Below this line is a set of entries; quote exactly the lines from the line that contains "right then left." to the line that contains "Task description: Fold", both lines included.

# Records for the task
_ _ _ _ _

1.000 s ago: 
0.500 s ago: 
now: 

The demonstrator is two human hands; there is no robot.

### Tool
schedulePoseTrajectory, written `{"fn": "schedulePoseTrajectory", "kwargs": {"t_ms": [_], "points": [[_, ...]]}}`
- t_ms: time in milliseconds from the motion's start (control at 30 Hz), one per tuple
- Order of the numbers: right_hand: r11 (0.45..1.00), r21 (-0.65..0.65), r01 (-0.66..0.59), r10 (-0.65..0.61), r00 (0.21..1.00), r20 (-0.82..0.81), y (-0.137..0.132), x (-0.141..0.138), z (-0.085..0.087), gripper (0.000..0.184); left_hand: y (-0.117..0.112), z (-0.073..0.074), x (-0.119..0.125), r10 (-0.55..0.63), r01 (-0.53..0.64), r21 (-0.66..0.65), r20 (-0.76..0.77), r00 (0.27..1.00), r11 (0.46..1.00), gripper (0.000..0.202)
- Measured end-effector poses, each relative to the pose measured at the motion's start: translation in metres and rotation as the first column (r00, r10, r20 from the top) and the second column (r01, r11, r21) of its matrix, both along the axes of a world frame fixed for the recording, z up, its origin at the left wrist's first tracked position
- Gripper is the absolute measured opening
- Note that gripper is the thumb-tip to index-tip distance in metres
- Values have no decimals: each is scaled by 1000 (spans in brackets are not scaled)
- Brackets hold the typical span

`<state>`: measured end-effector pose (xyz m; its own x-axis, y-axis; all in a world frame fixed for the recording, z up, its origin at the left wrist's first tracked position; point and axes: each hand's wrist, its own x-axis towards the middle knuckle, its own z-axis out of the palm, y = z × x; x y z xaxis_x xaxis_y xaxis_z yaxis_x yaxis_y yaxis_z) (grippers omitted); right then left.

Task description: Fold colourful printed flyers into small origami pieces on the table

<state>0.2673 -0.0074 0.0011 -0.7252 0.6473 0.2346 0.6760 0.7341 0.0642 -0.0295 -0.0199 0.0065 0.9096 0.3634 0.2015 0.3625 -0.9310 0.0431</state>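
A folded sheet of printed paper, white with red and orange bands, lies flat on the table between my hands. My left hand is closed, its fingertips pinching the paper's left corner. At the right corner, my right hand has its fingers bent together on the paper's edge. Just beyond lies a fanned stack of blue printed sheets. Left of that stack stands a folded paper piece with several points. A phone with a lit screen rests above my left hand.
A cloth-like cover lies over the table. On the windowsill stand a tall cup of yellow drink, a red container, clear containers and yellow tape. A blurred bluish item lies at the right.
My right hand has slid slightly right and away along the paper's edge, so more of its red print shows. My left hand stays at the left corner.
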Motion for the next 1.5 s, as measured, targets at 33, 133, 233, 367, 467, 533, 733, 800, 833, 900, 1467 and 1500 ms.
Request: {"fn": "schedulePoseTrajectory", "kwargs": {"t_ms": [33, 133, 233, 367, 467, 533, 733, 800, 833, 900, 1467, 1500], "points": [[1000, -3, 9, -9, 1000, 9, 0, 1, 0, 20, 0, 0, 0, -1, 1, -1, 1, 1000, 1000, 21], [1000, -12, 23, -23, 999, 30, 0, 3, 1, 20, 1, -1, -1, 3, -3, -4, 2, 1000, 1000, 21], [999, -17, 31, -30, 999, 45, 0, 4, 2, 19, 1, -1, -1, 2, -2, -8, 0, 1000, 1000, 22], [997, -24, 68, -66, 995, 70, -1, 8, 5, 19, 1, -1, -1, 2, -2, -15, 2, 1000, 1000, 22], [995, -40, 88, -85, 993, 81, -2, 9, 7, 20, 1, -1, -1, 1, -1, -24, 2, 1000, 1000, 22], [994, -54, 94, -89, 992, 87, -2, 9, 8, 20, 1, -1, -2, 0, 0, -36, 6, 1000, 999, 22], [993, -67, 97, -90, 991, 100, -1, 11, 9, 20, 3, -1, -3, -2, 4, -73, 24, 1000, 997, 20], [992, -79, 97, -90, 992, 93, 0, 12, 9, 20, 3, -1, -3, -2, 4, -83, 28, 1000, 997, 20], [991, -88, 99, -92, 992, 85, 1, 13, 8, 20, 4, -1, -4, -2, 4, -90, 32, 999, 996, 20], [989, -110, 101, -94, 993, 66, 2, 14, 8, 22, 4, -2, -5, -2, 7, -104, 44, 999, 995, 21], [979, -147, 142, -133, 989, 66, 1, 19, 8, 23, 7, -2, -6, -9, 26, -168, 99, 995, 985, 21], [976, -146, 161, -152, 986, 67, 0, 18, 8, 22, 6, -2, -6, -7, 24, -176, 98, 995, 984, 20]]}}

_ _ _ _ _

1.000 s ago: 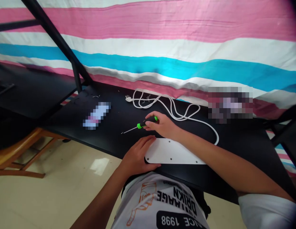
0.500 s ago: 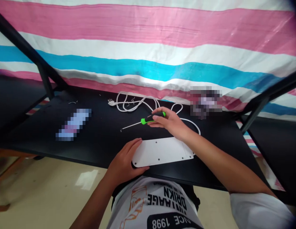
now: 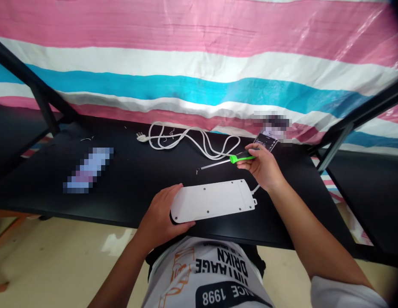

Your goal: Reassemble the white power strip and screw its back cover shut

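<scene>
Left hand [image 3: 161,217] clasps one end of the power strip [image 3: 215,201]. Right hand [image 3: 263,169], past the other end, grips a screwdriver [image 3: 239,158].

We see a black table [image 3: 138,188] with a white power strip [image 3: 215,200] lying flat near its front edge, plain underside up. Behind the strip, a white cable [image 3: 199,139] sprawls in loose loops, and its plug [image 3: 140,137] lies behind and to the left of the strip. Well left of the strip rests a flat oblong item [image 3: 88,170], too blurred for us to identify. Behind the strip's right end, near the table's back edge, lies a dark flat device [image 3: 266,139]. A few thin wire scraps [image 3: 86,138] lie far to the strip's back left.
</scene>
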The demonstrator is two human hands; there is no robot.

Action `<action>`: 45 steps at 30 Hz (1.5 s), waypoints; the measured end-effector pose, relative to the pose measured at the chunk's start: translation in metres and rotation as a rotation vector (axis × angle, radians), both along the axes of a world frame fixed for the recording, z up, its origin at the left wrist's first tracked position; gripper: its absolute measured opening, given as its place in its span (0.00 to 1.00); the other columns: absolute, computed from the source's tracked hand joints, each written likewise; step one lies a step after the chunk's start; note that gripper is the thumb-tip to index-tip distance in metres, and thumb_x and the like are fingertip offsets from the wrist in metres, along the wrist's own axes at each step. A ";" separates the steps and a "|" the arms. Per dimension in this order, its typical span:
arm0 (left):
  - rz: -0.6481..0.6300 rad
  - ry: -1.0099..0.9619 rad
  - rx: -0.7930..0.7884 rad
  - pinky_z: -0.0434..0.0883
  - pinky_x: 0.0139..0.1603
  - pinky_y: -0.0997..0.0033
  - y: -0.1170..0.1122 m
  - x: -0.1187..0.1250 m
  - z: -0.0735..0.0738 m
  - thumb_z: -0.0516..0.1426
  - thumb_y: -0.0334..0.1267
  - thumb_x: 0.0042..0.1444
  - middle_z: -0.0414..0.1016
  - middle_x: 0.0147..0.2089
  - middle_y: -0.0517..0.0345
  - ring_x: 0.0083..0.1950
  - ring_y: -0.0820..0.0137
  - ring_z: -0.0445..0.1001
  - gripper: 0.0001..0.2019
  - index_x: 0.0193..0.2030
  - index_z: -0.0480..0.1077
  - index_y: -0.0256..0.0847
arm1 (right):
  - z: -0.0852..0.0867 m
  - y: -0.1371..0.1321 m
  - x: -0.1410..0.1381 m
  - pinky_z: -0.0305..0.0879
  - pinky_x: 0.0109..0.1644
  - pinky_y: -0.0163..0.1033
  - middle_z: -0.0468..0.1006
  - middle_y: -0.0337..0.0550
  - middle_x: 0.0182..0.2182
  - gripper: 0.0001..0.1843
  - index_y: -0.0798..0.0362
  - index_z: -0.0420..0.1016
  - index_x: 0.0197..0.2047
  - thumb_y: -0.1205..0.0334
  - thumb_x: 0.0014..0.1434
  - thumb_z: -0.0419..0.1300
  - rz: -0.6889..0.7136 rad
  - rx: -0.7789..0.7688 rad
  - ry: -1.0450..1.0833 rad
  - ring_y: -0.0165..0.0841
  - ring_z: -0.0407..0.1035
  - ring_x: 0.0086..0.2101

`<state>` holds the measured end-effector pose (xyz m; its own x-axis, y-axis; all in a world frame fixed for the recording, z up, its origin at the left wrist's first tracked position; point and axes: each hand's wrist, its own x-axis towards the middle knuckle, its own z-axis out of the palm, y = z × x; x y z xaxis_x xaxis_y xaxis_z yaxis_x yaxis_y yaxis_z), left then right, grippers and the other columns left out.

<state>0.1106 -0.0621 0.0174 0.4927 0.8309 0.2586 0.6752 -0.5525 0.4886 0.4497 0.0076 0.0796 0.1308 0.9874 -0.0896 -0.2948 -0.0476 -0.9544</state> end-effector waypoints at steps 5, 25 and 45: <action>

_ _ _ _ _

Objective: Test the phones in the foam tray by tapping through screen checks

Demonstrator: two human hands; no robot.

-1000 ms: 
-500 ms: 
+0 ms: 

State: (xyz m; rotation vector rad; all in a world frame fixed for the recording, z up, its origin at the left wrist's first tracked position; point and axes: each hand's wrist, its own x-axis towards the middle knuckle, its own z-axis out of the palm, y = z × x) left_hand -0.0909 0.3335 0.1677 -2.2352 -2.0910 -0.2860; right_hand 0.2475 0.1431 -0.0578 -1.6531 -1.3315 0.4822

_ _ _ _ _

# Exercise response
`<state>`: measured end-effector pose (xyz m; its own x-axis, y-axis; all in a world frame fixed for the recording, z up, its origin at the left wrist's first tracked position; point and axes: each hand's wrist, its own x-axis towards the middle knuckle, its own z-axis out of the palm, y = z × x; x y z xaxis_x xaxis_y xaxis_z yaxis_x yaxis_y yaxis_z) (grippers omitted); right then left.

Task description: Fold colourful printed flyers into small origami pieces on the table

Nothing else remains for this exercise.